Genau dieses Spannungsverhältnis verkörpert auch Hiannick Kamba (29). Der Sohn kongolesischer Eltern floh vor 20 Jahren nach Deutschland, spielte später bei den Amateuren von Schalke. Seine Geschichte ist Teil der Ausstellung und steht als Beispiel für viele Jugendliche mit Migrationshintergrund, die Halt im Sport fanden, ohne es auf die Titelseiten geschafft zu haben. „Die Gesellschaft braucht den Fußball für die Integration“, betont er.
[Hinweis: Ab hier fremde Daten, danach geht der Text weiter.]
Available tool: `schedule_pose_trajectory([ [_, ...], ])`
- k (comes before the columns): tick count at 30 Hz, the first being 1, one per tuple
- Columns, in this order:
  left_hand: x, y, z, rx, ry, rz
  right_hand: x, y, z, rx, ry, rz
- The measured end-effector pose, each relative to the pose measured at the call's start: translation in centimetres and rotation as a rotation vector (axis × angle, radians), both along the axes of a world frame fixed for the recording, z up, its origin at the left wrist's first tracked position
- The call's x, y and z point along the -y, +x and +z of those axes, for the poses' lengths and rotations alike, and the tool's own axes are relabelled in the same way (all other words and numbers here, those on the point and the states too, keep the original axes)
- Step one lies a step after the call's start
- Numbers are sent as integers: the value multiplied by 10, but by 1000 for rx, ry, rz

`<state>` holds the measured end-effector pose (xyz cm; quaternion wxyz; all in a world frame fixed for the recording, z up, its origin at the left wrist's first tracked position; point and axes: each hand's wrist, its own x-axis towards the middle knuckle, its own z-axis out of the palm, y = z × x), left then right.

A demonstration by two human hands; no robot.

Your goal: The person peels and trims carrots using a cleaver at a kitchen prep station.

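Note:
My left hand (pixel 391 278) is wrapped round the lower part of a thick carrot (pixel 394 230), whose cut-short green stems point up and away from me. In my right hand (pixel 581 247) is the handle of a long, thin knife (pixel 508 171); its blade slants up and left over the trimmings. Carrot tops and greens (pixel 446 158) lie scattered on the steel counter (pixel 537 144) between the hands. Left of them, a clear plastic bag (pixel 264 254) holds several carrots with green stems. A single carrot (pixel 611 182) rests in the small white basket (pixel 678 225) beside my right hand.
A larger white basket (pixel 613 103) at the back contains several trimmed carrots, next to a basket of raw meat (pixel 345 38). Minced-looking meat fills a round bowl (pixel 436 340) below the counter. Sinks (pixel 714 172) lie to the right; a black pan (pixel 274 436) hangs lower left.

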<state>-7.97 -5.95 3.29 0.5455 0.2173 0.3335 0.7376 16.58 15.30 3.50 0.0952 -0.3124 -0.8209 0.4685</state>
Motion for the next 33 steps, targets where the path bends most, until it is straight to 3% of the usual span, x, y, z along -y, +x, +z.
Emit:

Für viele Flüchtlinge sei der Verein und der Sport ein erster Orientierungspunkt in der neuen Heimat. Er habe auf und neben dem Platz nicht immer nur schönes erlebt, sagt Kamba. „Rassismus ist leider fast normal.“ Dennoch sei der Sport, das gemeinsame Streben nach Erfolg und das füreinander einstehen, unverzichtbar. „Die positiven Erfahrungen überwiegen“, ist er überzeugt.

Fragen der Gegenwart

An vielen Beispielen zeigt die Ausstellung die Entwicklung der Migration und ihre Bedeutung für das Ruhrgebiet und seine Fußballvereine. Von der polnisch geprägte Einwanderung vor über hundert Jahren über die Zuzüge von Gastarbeitern aus Südeuropa und der Türkei transportieren Osses und seine Mitarbeiter die Frage der Integration bis in die Gegenwart. Rund 150 Exponate beleuchten dabei das Wirken der Sportler, die Entwicklung der Vereine und die Veränderungen innerhalb der Gesellschaft.

Darunter unter anderem auch das Trikot von Mesut Özil von seinem ersten Bundesliga-Spiel für den FC Schalke 04. Aber auch Fußballstiefel aus den 1920er Jahren sowie verschiedenen Pokale, die Ruhrgebiets-Vereine errangen. In der Ausstellung, sie bis zum 1. November 2015 läuft, solle „das positive im Zentrum stehen“, so Dirk Zache, Direktor der LWL-Industriemuseen, ohne das Negative auszuklammern.